Dans la chorégraphie, élaborée sous la houlette de Marie-France Dubreuil, qui dirige avec Patrice Lauzon le centre d'entraînement où sont basés Papadakis et Cizeron, ça se traduit par une approche « plus contemporaine que les années d'avant », situe Haguenauer. « A travers des gestes plus saccadés, des lignes plus brisées, avec plus de rupture dans les mouvements, plus en contraction, en alternant avec la fluidité, la facilité, qui sont leurs qualités principales », détaille-t-il.

« Cela fait un produit final très, très différent de ce qu'on a (déjà) vu. C'est une autre dimension de mouvement par rapport à la musique que je n'ai jamais vu en patinage », résume-t-il.

« Ce n'est pas du tout froid, la musique avec les paroles, le rythme et l'accélération, c'est très chaleureux au contraire, très prenant », estime Haguenauer.

 

Fun sur « Fame »

 

Avant de patiner leur programme libre samedi, Papadakis et Cizeron étrenneront leur danse rythmique dès vendredi, sur les notes de « Fame », « un peu disco et assez dansantes, connues partout mais qui ont très rarement été utilisées », explique l'entraîneur, qui en a imaginé la chorégraphie.
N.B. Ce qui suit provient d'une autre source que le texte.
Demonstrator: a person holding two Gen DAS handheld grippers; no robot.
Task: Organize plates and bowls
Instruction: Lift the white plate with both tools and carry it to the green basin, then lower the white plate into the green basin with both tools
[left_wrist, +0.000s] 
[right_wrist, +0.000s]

Après avoir « trouvé ça un peu kitsch au début », le duo de danseurs a été convaincu par le rendu des premières séances de travail.

« Cela les change beaucoup aussi. Le côté fun de leur personnalité ressort plus que dans tous les autres programmes qu'on avait déjà faits. C'est intéressant parce que, finalement, c'est la première fois qu'ils interprètent une histoire déjà écrite », développe Haguenauer.

Si, contrairement à l'année post-olympique où ils avaient pris le temps de souffler, Papadakis et Cizeron se sont remis au travail sans tarder au printemps, ils disposeront encore de cinq semaines après ce rendez-vous de rentrée pour peaufiner leurs deux programmes avant d'entrer en lice en Grand Prix, les 1er et 2 novembre à Grenoble. Suivra l'étape dans le nord du Japon, à Sapporo, trois semaines plus tard, avant la prestigieuse finale, début décembre à Turin.

Puis viendront en deuxième moitié d'hiver les Championnats d'Europe, fin janvier à Graz, en Autriche, et les Championnats du monde, mi-mars à Montréal. Leur deuxième maison.